REQUIRED ACTION
What is the number of lines in the data that hold the string "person"? Reply with that number only.

[[ DATA PROVIDED open ]]

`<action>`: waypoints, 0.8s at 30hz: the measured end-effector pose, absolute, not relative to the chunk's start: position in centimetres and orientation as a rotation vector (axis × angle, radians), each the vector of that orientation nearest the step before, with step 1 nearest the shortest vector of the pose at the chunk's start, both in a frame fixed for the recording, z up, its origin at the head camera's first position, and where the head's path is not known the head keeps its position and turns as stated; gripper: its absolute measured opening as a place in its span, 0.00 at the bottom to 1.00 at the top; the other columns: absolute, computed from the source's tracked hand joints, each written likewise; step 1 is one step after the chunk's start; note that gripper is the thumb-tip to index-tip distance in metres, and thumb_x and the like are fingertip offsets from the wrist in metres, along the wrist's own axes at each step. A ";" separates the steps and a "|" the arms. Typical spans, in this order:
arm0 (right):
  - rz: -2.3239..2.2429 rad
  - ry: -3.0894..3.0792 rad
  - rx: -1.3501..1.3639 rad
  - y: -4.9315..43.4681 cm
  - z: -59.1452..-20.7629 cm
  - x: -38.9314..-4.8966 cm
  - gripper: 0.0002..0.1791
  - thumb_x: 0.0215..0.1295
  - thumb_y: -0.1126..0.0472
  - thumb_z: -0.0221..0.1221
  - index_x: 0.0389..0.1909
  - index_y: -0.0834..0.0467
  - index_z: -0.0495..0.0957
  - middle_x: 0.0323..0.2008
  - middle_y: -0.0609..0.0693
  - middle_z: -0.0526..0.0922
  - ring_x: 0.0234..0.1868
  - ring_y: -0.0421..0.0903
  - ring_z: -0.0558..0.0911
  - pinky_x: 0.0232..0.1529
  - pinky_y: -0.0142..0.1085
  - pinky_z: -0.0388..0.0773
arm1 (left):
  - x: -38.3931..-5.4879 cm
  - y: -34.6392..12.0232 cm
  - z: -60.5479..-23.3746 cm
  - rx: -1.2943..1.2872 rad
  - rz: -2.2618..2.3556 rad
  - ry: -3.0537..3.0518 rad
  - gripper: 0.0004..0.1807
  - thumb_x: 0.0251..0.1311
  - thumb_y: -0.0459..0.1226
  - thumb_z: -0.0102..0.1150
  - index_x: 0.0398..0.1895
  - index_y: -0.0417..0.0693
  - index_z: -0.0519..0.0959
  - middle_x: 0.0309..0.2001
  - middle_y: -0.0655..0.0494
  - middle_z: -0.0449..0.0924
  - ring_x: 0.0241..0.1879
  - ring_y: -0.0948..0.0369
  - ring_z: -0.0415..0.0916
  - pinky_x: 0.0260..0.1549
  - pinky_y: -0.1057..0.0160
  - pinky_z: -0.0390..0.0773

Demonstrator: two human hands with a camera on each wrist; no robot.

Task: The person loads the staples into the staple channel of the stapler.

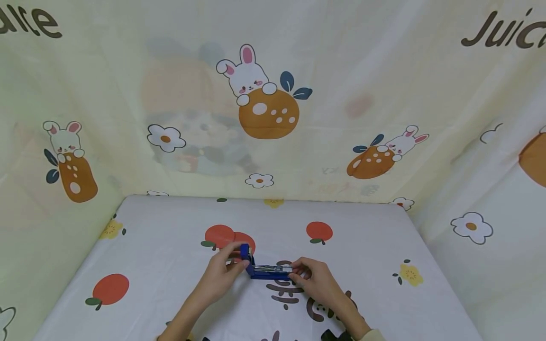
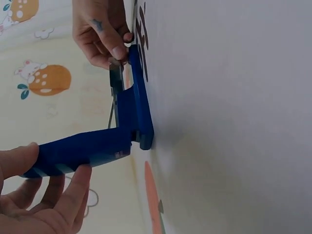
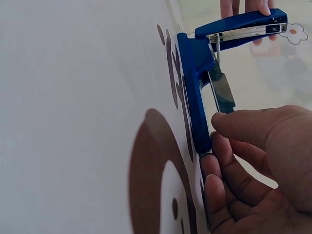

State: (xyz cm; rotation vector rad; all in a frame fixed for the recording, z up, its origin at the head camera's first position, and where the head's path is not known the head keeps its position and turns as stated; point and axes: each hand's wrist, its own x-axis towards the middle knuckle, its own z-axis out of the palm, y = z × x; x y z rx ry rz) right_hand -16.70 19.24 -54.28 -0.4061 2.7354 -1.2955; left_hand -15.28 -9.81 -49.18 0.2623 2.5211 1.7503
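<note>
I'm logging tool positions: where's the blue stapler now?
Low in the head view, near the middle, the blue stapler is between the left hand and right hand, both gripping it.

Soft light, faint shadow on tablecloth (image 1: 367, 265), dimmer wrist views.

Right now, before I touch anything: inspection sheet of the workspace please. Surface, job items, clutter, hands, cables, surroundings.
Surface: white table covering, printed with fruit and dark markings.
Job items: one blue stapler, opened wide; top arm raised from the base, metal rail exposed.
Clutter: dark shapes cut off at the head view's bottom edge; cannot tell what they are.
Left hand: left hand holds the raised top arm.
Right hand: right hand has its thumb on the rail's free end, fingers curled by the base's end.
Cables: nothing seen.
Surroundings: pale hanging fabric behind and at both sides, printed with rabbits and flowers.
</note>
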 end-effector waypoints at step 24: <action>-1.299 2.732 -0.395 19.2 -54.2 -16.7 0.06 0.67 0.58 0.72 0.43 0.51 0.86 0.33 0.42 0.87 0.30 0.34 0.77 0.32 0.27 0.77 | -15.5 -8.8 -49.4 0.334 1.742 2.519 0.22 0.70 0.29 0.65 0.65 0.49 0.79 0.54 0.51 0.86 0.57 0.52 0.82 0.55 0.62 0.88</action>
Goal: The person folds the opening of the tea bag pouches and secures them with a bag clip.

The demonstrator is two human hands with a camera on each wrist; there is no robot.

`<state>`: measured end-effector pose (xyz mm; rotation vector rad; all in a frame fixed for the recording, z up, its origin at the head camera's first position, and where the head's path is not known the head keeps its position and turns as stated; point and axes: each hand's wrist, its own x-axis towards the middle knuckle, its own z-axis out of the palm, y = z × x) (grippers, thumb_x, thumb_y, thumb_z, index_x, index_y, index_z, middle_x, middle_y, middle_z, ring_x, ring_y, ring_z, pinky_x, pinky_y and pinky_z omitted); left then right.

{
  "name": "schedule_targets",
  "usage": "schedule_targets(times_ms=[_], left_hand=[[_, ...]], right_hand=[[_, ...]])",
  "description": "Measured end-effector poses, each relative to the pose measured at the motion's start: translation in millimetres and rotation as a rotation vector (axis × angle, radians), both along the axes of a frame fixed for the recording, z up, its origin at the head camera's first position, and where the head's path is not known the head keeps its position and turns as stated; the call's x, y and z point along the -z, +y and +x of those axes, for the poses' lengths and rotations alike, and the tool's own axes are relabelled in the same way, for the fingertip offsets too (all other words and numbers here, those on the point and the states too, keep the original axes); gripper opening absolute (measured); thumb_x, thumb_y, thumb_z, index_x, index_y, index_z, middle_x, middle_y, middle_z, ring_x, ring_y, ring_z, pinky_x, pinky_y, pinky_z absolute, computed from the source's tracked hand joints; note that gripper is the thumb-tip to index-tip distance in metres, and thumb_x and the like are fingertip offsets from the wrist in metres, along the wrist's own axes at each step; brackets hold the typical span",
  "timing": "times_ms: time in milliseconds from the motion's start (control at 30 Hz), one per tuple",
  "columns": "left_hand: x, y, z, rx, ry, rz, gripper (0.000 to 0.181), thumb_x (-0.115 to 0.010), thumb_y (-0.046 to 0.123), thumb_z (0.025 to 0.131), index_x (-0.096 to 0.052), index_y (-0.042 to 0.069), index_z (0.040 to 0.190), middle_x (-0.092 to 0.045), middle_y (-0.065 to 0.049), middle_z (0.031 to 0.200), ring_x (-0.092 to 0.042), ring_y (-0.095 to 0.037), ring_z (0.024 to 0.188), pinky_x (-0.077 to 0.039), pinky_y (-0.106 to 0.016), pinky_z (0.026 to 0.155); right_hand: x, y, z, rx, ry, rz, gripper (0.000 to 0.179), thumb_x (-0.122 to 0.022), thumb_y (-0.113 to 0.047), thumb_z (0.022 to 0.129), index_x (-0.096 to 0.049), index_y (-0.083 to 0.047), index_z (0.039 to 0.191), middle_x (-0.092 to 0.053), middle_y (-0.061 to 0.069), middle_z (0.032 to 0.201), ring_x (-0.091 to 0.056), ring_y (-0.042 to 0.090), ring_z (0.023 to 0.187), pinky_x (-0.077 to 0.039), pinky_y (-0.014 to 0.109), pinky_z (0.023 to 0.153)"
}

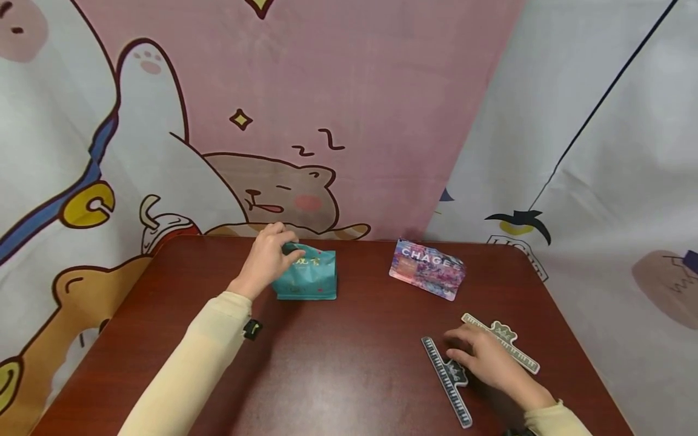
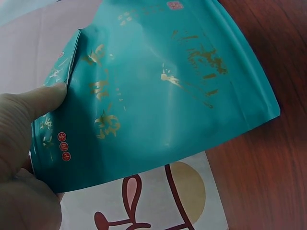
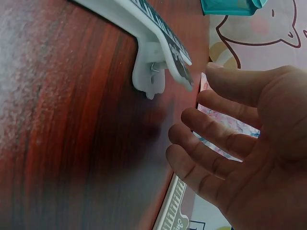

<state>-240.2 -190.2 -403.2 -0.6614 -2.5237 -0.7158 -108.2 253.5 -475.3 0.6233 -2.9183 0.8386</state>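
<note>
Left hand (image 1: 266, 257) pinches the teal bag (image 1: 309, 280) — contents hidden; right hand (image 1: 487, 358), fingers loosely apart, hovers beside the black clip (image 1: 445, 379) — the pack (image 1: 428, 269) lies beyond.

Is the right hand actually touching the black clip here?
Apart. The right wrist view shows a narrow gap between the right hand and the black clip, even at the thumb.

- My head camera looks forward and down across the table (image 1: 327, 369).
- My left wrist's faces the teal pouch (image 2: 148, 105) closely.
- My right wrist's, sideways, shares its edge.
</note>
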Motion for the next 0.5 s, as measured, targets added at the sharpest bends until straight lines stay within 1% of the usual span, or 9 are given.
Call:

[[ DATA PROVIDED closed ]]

SOLUTION FOR THIS EXERCISE
2